Your objective
Pull every line with "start" from the data.

[Opening Data section section]

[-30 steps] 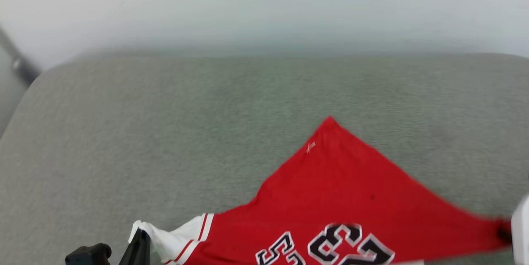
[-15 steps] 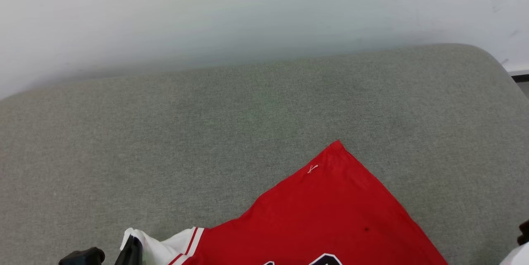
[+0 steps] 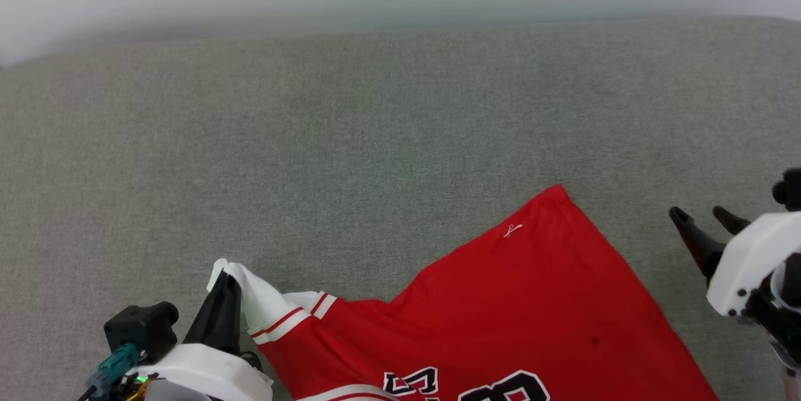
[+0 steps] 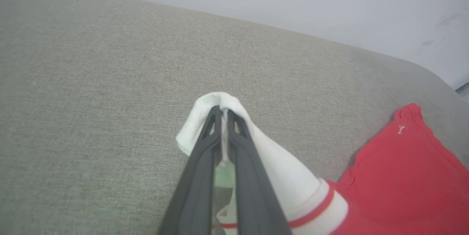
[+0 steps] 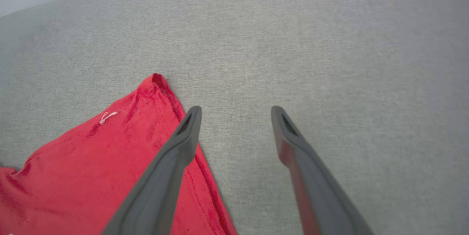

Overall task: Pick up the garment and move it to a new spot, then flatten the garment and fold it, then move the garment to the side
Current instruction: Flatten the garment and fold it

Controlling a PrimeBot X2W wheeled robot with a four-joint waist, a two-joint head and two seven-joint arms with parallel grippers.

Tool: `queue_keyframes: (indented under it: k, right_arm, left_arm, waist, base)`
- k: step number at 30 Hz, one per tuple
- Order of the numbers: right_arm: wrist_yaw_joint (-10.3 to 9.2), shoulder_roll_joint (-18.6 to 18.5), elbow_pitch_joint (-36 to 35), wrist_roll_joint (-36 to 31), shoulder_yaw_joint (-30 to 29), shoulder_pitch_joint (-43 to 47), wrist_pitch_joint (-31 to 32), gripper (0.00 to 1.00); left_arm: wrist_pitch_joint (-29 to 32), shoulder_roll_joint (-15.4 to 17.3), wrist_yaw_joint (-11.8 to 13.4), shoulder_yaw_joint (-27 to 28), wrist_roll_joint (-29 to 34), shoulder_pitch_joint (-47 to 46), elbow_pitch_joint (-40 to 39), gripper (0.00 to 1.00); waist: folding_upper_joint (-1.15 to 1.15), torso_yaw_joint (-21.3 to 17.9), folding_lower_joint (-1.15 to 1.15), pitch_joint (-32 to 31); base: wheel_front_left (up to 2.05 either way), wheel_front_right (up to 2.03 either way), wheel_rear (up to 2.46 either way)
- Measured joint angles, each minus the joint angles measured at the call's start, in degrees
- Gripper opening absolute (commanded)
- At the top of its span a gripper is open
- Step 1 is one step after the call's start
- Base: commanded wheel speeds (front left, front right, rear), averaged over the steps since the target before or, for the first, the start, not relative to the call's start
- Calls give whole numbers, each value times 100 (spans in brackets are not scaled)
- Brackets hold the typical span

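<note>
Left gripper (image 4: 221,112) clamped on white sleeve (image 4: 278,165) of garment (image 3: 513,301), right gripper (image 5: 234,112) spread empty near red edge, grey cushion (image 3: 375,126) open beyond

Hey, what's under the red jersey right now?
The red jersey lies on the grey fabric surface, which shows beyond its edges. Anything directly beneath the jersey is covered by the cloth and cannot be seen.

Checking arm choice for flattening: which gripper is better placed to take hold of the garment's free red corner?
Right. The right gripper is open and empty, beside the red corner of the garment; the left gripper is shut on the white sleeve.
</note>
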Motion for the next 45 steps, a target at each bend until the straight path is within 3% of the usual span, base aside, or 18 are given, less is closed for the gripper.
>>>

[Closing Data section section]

Exercise output
- Measured joint angles, each minus the joint angles measured at the call's start, in degrees
- Step 1 is one step after the call's start
- Base: commanded wheel speeds (front left, front right, rear), averaged over the steps since the target before or, for the first, the start, not relative to the call's start

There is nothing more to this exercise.